- [ASSIGNMENT]:
I would like each line of the data that holds the word "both" copied out.

- [RAW DATA]:
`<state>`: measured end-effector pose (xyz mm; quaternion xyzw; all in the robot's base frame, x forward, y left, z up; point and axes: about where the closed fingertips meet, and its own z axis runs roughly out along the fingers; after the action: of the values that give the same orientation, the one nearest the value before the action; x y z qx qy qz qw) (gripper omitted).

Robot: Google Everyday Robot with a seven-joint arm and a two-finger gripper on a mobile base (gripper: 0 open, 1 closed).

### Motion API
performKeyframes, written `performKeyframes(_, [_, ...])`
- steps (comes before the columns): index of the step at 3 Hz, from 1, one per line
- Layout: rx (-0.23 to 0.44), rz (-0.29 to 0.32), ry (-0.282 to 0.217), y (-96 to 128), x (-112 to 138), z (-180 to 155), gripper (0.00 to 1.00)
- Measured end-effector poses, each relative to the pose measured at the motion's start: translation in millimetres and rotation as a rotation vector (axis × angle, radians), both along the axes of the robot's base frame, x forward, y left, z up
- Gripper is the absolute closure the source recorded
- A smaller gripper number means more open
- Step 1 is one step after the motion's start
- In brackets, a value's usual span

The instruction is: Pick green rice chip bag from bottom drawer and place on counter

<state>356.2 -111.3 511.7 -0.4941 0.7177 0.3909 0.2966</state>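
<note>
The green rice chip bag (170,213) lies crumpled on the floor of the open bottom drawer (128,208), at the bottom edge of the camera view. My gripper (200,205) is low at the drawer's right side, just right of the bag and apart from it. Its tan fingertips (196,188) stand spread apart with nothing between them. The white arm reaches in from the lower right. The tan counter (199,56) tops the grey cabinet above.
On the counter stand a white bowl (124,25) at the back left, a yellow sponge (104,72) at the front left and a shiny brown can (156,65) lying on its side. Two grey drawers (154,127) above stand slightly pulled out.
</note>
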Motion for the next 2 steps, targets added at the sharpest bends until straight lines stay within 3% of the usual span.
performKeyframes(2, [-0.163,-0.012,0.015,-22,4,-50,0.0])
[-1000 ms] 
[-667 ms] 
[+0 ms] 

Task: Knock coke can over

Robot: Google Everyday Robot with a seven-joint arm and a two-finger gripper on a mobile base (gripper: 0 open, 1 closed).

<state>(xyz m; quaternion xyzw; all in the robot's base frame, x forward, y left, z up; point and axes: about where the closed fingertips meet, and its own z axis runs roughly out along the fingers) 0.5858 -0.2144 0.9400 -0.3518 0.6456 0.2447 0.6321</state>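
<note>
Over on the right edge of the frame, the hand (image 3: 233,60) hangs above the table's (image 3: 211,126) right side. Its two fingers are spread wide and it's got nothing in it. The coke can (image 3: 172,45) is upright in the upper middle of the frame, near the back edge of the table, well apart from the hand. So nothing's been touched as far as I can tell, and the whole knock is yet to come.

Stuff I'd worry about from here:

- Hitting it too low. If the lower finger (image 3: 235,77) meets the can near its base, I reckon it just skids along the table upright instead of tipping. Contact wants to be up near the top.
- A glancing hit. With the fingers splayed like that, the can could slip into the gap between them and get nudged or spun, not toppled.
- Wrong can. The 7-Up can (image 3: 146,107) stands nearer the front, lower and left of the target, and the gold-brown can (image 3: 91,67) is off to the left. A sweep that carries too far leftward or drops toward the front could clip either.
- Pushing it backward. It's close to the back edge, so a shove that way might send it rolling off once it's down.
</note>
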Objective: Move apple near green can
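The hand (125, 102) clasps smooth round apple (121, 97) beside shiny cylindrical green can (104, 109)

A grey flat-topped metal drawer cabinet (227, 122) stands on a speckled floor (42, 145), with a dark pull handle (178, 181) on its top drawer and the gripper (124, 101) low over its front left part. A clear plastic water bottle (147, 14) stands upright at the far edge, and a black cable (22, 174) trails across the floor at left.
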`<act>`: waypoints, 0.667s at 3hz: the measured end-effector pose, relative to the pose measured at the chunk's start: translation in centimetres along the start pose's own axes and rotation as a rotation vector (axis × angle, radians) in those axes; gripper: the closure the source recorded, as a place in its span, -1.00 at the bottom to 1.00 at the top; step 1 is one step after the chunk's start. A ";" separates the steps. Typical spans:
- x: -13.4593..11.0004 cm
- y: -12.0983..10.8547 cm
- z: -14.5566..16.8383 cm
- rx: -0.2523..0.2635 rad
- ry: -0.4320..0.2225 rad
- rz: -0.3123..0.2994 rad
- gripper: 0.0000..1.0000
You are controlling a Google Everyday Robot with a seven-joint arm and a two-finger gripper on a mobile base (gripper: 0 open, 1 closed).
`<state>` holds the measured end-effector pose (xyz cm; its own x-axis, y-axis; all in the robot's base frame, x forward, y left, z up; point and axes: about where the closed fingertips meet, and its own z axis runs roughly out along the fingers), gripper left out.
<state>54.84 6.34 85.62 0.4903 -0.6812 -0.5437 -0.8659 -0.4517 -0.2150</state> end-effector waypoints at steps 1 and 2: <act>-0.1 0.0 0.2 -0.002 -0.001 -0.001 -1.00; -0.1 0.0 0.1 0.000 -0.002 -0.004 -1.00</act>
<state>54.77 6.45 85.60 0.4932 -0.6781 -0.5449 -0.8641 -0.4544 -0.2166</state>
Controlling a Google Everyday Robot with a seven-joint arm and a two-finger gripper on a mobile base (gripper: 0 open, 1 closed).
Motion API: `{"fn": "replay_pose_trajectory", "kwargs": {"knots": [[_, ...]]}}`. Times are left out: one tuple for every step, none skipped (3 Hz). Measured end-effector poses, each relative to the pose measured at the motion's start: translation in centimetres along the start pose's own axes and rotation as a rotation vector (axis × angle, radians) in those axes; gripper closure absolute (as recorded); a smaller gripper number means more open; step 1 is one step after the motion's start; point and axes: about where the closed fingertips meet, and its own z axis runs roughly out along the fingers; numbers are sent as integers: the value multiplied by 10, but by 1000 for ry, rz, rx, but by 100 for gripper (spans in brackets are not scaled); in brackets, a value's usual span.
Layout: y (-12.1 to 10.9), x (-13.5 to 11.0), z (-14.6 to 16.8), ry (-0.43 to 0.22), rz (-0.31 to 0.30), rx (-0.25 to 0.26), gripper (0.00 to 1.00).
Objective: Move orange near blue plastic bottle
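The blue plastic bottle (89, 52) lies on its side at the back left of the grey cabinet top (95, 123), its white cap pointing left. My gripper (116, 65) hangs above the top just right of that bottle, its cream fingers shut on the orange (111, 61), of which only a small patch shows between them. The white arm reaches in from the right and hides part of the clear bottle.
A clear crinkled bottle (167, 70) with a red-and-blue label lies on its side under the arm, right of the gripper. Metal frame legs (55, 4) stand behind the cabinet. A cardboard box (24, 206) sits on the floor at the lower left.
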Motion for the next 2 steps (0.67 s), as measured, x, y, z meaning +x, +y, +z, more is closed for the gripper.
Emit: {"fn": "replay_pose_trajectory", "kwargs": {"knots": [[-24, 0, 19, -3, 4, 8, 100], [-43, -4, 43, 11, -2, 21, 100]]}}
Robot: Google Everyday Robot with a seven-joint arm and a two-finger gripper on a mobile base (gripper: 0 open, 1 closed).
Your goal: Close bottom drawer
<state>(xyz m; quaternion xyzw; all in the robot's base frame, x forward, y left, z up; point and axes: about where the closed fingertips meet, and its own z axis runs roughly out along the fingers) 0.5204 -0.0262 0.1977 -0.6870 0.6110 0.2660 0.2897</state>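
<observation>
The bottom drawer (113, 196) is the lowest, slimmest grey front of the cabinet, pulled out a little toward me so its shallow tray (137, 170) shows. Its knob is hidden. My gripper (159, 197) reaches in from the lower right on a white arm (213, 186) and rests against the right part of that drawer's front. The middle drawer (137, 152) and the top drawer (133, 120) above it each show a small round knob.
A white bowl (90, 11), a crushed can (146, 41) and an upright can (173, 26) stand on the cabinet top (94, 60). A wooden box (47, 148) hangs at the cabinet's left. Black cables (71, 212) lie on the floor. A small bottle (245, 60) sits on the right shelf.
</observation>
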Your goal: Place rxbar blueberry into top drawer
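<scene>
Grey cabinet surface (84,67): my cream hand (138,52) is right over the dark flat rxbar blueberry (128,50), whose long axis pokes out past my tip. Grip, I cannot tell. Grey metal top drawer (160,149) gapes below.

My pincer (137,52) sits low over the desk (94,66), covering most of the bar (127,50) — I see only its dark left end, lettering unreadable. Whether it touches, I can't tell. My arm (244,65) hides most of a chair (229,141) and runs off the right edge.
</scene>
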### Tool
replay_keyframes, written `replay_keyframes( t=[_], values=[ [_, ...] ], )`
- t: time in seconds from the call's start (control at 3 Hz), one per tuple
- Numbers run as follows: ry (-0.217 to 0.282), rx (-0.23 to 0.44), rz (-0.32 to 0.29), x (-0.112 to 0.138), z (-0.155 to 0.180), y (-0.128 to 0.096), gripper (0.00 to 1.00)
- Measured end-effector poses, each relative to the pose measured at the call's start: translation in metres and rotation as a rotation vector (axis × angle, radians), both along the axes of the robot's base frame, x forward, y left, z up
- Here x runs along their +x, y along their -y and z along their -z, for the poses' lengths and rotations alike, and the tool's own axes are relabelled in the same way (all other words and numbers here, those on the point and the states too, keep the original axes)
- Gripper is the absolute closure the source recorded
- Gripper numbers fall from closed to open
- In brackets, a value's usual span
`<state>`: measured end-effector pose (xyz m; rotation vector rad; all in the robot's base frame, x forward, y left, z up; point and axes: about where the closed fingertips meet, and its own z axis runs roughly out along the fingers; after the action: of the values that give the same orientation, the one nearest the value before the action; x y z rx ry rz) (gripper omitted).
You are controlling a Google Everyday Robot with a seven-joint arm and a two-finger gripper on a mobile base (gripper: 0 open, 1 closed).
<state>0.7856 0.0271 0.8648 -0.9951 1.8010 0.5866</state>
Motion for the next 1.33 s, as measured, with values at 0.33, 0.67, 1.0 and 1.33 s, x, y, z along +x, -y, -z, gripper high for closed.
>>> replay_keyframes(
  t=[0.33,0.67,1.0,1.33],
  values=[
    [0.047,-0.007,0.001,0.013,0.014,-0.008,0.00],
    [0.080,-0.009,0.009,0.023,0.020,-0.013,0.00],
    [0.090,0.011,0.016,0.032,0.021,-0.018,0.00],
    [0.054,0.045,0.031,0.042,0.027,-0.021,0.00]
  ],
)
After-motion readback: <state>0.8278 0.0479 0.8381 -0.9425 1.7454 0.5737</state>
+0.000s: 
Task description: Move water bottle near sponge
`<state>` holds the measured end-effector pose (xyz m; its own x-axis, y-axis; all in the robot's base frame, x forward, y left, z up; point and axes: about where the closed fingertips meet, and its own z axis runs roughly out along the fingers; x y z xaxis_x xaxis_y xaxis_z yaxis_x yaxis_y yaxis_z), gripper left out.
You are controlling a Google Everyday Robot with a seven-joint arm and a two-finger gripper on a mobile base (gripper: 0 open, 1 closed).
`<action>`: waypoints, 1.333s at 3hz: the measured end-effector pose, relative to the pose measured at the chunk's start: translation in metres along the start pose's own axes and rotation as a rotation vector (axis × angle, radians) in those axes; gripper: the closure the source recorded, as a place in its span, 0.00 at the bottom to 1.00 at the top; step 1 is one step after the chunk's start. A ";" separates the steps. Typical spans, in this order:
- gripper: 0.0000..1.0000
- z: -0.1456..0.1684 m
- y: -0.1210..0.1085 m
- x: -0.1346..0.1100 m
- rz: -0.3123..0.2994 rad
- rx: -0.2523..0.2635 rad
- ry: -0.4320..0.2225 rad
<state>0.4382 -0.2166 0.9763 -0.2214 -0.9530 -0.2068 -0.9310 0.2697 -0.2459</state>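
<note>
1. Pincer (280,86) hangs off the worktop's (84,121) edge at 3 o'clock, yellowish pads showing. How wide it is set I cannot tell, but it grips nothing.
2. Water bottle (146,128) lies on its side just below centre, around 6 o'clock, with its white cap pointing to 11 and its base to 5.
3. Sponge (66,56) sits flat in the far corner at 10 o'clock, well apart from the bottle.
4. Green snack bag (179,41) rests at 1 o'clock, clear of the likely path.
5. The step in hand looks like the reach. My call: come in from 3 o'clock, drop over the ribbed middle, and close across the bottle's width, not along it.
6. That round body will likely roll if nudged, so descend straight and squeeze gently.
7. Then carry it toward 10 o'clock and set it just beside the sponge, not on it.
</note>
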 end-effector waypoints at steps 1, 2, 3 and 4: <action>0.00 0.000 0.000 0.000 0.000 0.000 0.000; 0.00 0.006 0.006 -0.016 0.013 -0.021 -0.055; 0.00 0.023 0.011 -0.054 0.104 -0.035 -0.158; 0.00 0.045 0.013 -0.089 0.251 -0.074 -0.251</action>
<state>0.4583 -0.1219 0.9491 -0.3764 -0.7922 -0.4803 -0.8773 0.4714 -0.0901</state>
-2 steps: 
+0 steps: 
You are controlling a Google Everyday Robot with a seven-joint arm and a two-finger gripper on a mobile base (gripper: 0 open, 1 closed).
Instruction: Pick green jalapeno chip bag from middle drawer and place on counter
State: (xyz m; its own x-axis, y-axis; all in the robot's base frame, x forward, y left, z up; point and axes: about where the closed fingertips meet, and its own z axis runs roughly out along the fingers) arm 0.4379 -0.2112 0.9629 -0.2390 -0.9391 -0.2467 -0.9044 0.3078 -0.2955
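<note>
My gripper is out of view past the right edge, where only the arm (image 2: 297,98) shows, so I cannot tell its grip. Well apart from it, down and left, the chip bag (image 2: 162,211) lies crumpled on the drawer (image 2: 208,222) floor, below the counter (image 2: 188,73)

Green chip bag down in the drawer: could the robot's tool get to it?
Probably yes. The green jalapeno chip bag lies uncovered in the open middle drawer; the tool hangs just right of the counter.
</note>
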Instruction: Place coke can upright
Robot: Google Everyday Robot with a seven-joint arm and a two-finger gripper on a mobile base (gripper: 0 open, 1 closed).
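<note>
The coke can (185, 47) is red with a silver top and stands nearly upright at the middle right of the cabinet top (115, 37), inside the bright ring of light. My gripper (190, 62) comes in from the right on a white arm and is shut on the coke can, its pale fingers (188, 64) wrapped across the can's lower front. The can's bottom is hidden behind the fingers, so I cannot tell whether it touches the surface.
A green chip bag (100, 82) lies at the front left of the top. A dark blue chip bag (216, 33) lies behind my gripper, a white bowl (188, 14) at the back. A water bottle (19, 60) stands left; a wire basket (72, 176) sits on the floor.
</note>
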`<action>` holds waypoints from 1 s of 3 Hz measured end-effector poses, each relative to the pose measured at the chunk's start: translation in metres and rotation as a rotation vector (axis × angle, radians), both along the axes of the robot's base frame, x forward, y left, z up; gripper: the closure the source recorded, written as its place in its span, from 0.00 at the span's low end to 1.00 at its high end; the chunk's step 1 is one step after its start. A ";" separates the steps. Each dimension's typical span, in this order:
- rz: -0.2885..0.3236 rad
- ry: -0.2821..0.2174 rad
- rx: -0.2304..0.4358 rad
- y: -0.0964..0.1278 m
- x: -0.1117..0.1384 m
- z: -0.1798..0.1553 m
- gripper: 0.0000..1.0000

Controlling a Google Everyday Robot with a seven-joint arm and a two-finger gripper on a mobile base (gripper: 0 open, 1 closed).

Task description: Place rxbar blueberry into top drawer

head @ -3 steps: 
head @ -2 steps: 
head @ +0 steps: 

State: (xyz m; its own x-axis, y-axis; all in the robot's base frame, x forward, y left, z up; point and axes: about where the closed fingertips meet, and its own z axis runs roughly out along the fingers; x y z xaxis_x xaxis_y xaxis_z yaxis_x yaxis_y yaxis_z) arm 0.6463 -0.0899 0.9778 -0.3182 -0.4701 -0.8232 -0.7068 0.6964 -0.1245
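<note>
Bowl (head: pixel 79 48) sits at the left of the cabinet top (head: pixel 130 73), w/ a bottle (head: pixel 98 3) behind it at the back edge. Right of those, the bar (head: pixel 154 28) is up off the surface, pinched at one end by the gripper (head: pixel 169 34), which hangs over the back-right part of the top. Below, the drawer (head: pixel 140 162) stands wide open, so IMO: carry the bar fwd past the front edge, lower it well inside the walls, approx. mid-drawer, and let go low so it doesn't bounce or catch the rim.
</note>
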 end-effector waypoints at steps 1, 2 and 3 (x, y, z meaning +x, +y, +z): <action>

- [FINAL ANSWER]:
- Measured end-effector poses, each relative to the pose measured at the motion's start: translation in millimetres and rotation as a rotation vector (axis × angle, radians), both along the axes of the robot's base frame, x forward, y left, z up
- Measured end-effector poses, each relative to the pose measured at the call's start: translation in metres and rotation as a rotation vector (axis × angle, radians), both along the axes of the robot's base frame, x forward, y left, z up
`<action>` holds waypoints from 1 s of 3 Hz measured end-effector poses, each relative to the pose measured at the chunk's start: translation in metres and rotation as a rotation vector (axis × angle, radians), both along the axes of the robot's base frame, x forward, y left, z up; gripper: the closure the source recorded, written as its place in its span, from 0.00 at the span's low end to 1.00 at its high end; the chunk's step 1 is one step after its start. A ";" separates the steps. Each dimension's typical span, in this order:

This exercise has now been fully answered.